As tecnologias do complexo metalomecânico-químico, já maduras nos países desenvolvidos, buscavam oportunidades em novos mercados. O capital estrangeiro que o governo JK (1956-1961) admitiu participar no desenvolvimento, condicionado a critérios de interesse nacional, era evidentemente produtivo.

Durante a abertura econômica da década de 1990, os entraves internacionais aos fluxos financeiros mal resistiam, as antigas tecnologias já não eram tão rentáveis e as emergentes ainda estavam em fase de amadurecimento. A abertura foi um prato cheio para os capitais especulativos, mas não trouxe tecnologias de ponta.

Mesmo representando a forma produtiva de capital estrangeiro, o IED nem sempre produz, efetivamente, algo. Em contextos nos quais a acumulação do capital vive ciclos predominantemente financeiros, esse investimento é mais estável, mas assume formas de controle voltadas para espoliação dos investimentos já amortizados em empresas à venda e com pronta rentabilidade, como na década de 1990 no Brasil.

Para Carlota Perez, revoluções tecnológicas não se disseminam internacionalmente em busca de lucratividade antes de alcançarem certa maturidade em seus países de origem, quando as oportunidades de investimento se tornam decrescentes.

É então que os critérios de seletividade, condicionalidade e essencialidade definidos pelo Estado trabalham bem, permitindo o ingresso conforme a insuficiência do capital nacional e aclimatando o IED a parcerias que transfiram tecnologia às empresas nacionais, públicas e privadas. O capital especulativo, naturalmente, deve ser submetido a controles rigorosos em qualquer cenário.

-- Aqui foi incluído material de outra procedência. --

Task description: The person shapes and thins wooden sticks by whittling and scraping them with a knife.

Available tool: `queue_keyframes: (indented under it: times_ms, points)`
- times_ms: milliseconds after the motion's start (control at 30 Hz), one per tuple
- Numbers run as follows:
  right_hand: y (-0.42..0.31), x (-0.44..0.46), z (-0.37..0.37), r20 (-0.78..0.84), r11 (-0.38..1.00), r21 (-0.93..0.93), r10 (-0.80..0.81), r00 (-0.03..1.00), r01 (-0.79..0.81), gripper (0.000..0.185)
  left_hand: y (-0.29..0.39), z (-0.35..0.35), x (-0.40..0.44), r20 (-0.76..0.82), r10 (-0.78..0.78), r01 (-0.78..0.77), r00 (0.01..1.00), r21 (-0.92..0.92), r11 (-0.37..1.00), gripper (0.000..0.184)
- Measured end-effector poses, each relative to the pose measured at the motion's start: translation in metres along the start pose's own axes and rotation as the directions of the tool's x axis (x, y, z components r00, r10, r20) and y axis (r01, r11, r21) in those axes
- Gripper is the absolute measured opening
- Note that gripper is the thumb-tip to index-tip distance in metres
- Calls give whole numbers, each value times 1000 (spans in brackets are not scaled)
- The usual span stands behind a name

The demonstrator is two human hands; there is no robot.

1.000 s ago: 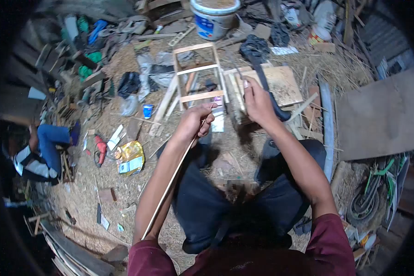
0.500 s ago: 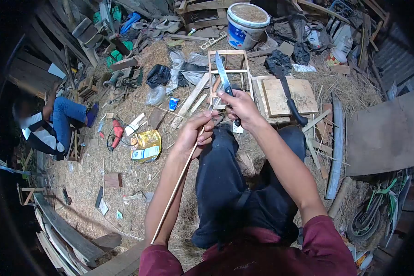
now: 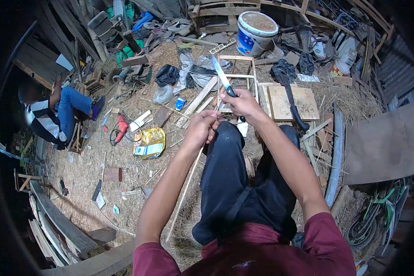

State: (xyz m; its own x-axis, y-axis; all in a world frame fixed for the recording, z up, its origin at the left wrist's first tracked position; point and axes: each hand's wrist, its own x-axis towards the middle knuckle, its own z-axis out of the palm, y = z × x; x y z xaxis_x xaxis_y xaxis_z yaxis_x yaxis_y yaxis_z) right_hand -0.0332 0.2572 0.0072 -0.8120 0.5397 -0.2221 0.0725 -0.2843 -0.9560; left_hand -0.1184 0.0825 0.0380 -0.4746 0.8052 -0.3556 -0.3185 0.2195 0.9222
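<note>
My left hand (image 3: pixel 201 130) is closed around a thin wooden stick (image 3: pixel 186 191), which runs down past my left forearm. In my right hand (image 3: pixel 245 105) is a knife (image 3: pixel 221 72) with a black handle, its blade pointing up and away from me. The two hands are close together above my knees, and the upper end of the stick lies near the knife's handle. Just beyond them stands a small open wooden frame (image 3: pixel 237 58). To its right, a large black-handled blade (image 3: pixel 288 87) rests across a square wooden board (image 3: pixel 303 100).
A white and blue bucket (image 3: pixel 257 40) stands at the back. On the left lie a red corded power tool (image 3: pixel 121 129) and a yellow bag (image 3: pixel 150 140). Another person (image 3: pixel 62 112) sits at far left. A grey sheet (image 3: pixel 382 146) leans on the right, above a small bicycle (image 3: pixel 370 216).
The stick's lower end has swung away from my left upper arm towards my legs. Both hands keep their grips, and the camera view has shifted slightly.
</note>
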Motion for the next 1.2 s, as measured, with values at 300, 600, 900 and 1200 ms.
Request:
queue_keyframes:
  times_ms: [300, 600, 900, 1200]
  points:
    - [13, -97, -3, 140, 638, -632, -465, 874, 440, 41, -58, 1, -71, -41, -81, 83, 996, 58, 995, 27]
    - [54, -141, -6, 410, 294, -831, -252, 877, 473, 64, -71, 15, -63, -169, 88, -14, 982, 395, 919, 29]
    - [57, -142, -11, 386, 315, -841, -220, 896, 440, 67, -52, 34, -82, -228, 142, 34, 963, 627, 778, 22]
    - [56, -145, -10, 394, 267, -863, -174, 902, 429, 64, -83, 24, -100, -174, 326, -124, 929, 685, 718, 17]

Instrumentalizar o capital estrangeiro para o desenvolvimento é tarefa demasiado complexa para o livre mercado. Só será alcançada sinergicamente através da organização de aparato institucional para que a comunidade empresarial brasileira obtenha acesso ao que de mais moderno o mundo produz, para depois contribuir com peso na fronteira da inovação tecnológica. À diplomacia econômica compete endereçar externamente a afirmação do progresso tecnológico nacional.

Também é preciso planejamento para quando os contornos da acumulação global não favorecerem os fluxos de capitais produtivos. Em intervalos de hegemonia das finanças, o Estado precisa estar preparado para mobilizar recursos financeiros nacionais, em articulação com a estrutura pública e privada de pesquisa no país, para que jamais se obstrua a construção da autonomia tecnológica.

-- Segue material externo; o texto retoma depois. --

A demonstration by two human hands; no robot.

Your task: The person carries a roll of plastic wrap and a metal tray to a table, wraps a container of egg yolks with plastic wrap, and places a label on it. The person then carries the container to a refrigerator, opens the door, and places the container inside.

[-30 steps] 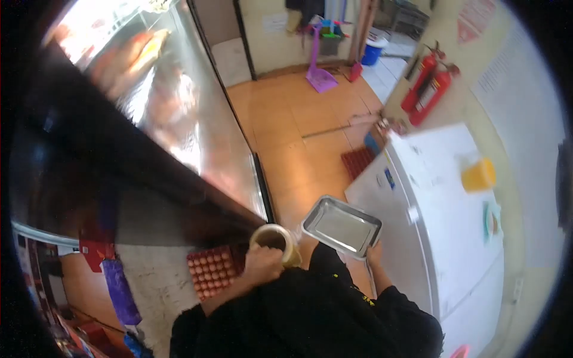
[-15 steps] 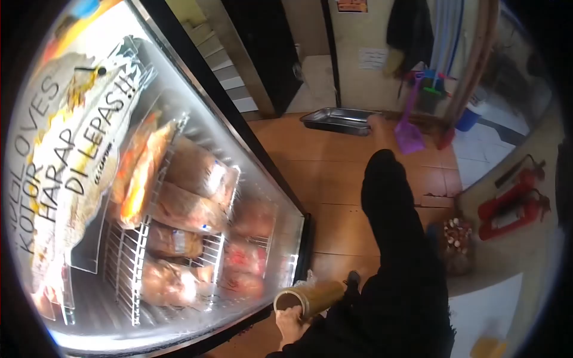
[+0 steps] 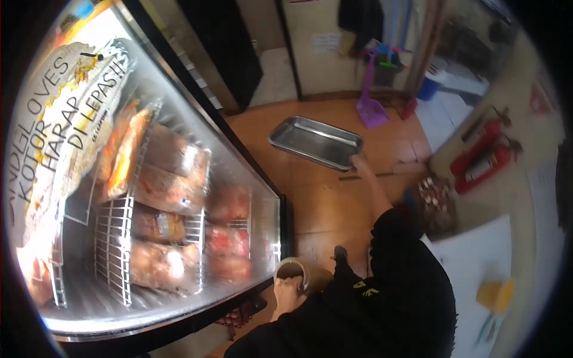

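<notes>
My right hand [image 3: 357, 162] grips the near right corner of a shallow rectangular metal tray [image 3: 316, 142], held out at arm's length above the floor. No contents show in the tray. Low in the view, my left hand [image 3: 287, 295] is closed over the rim of a yellowish cylindrical container [image 3: 316, 277], fingers reaching into its mouth. The container's inside looks brown, and it is held close against my black clothing. Beside my left hand stands a lit display fridge [image 3: 271, 238] with wrapped packs of meat [image 3: 164, 265] on wire racks [image 3: 113, 238].
The fridge door edge [image 3: 285, 227] runs along my left. Tiled floor [image 3: 316, 206] lies ahead, with a purple dustpan [image 3: 371, 112] by the wall. At right are red fire extinguishers [image 3: 486, 161], a bag of small pale and reddish pieces [image 3: 434, 194], and a white surface with a yellow container [image 3: 494, 295].
The tray has come nearer, and my right arm has swung with it, showing my bare forearm. The whole view has shifted. My left hand still holds the cylindrical container.
</notes>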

Em síntese, o país deve estar pronto para edificar sua própria rota em três movimentos distintos: (i) aproveitar os fluxos internacionais de capital quando os vetores tecnológicos circunstanciais forem oportunos; (ii) moldar, a todo tempo, os critérios de entrada e saída do IED; e (iii) operar uma política constante de formatação de uma paisagem tecnológica nacional crescentemente autônoma, com a qual o capital estrangeiro poderá contribuir estrategicamente.

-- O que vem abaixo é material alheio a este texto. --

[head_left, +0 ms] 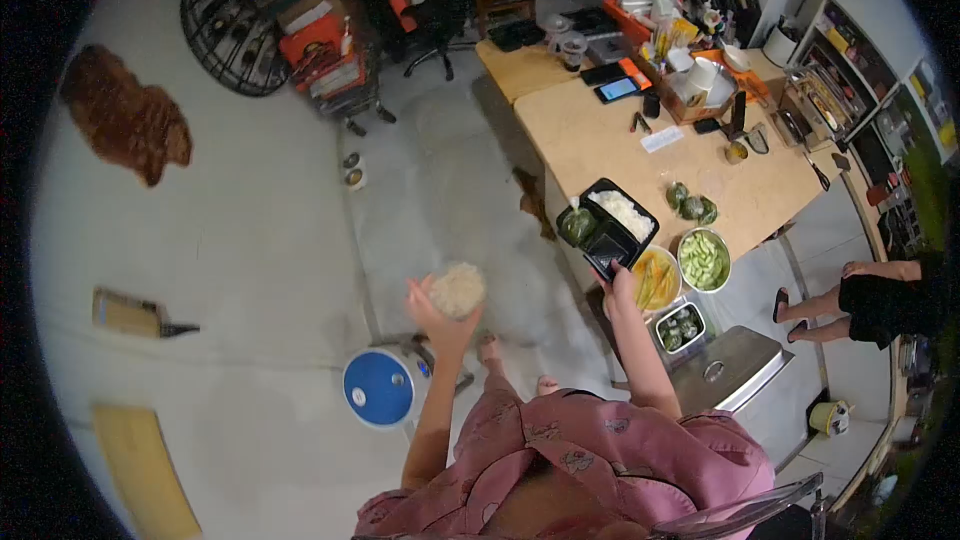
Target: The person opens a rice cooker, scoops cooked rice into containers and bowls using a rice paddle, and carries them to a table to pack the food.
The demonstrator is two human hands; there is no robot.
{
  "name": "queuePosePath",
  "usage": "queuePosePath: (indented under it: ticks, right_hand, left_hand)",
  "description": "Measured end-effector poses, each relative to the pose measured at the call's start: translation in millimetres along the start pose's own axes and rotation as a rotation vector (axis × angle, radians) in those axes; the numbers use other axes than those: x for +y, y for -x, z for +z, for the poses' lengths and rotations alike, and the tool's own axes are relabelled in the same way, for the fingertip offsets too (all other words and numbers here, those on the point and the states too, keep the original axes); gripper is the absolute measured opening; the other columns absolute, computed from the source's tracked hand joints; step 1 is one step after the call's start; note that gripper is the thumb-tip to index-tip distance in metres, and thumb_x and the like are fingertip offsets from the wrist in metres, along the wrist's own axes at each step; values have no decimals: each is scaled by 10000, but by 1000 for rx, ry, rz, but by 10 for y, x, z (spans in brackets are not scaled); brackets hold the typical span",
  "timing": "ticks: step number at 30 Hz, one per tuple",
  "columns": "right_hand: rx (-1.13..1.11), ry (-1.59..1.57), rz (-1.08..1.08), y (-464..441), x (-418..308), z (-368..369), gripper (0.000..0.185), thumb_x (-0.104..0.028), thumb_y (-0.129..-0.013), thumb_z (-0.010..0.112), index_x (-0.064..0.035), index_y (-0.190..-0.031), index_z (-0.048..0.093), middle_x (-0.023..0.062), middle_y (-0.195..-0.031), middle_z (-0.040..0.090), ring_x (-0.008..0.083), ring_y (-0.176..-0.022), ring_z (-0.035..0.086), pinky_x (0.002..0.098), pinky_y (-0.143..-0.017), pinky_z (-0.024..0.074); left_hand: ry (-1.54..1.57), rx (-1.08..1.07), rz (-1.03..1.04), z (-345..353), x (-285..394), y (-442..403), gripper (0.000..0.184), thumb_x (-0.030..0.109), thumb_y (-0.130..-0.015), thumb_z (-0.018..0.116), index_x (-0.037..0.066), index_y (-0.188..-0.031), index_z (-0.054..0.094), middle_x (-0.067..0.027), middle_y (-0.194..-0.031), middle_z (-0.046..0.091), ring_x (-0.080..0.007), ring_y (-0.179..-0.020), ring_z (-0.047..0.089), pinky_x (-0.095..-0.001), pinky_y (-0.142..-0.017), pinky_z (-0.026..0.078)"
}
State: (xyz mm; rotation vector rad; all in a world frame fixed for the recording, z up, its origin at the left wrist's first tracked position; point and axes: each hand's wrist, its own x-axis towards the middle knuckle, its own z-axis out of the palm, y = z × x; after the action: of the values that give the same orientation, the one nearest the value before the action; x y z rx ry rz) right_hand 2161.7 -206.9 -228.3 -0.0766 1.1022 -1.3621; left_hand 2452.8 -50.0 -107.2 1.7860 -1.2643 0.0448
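Note:
My left hand (443, 328) is held out over the floor, its fingers curled round a rounded, whitish bundle (459, 290) that looks like rice in clear wrapping. At the table's near edge, my right hand (620, 292) grips the front corner of a black compartment tray (607, 252). White rice (624, 213) fills the tray's right section. A green bundle in clear plastic (578, 226) sits in its back left section, and the front left section shows bare black. Right of the tray stand a bowl of yellow strips in liquid (656, 278) and a bowl of cut green vegetable (704, 260).
Several green wrapped bundles (692, 203) lie on the wooden table (590, 140), and more fill a metal container (681, 328). A phone (618, 89) lies farther back. A blue-topped stool (378, 387) stands below my left arm. Another person's legs (822, 316) show at right.

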Motion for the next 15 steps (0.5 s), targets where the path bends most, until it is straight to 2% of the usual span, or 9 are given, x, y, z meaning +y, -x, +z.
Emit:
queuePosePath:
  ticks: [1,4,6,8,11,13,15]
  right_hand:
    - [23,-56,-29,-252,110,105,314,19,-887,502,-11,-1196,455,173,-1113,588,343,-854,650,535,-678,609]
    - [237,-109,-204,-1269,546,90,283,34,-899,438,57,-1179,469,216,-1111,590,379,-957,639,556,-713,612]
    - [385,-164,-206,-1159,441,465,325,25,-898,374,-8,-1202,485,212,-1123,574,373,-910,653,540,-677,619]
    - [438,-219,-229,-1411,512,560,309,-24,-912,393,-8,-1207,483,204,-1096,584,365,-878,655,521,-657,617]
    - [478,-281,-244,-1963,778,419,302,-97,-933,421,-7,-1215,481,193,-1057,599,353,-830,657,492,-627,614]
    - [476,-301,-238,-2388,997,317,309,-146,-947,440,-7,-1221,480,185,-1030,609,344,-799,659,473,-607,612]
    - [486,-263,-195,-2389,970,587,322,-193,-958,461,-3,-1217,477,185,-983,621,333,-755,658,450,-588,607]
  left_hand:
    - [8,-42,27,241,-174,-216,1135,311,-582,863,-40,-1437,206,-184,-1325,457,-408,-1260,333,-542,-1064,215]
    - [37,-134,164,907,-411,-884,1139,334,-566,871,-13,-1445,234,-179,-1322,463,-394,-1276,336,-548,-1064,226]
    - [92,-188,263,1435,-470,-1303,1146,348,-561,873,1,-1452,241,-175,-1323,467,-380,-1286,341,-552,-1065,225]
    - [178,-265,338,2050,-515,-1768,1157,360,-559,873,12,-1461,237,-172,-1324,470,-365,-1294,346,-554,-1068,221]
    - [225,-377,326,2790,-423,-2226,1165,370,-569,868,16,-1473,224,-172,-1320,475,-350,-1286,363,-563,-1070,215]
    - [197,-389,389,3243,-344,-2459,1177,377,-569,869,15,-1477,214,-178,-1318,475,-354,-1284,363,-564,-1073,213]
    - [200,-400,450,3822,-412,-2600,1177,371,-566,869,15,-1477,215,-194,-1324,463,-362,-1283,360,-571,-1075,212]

É esse tipo de agência que um projeto nacional de superação do subdesenvolvimento demanda. Ao fim e ao cabo, o desenvolvimento do Brasil é tarefa dos brasileiros. É como dizia Barbosa Lima Sobrinho: o capital se faz em casa. É também, entre outras circunstâncias, a forma como os chineses conduziram seu rápido e bem-sucedido processo de desenvolvimento recente.

Diante disso, não se pode ignorar a atual ofensiva contra o capital nacional patrocinada por nossas autoridades. Caminha para a aprovação no Congresso o Projeto de Lei nº 5.387/19, que "simplifica" a legislação do mercado cambial e atribui ao Banco Central o poder de regulamentar a abertura de contas em dólar no país.

O real, pouco utilizado em transações internacionais, pode ver a redução de seu curso no próprio mercado interno. Será possível transformar depósitos de reais em dólares para fugir de instabilidades.

Com agressivo desemprego, desindustrialização e sucessivas crises políticas, sem previsão de recuperação do terreno perdido nos últimos anos, pode haver tendência à dolarização no Brasil.

Quando perceberem, as autoridades terão pouco a fazer senão torcer para que o capital estrangeiro, em ato de singela boa vontade, não fuja a cada crise, deixando pessoas e empresas ameaçadas de bloqueios bancários.

Os argentinos, que já viveram a dolarização no passado recente, até produziram um filme. Chama-se "A Odisseia dos Tontos".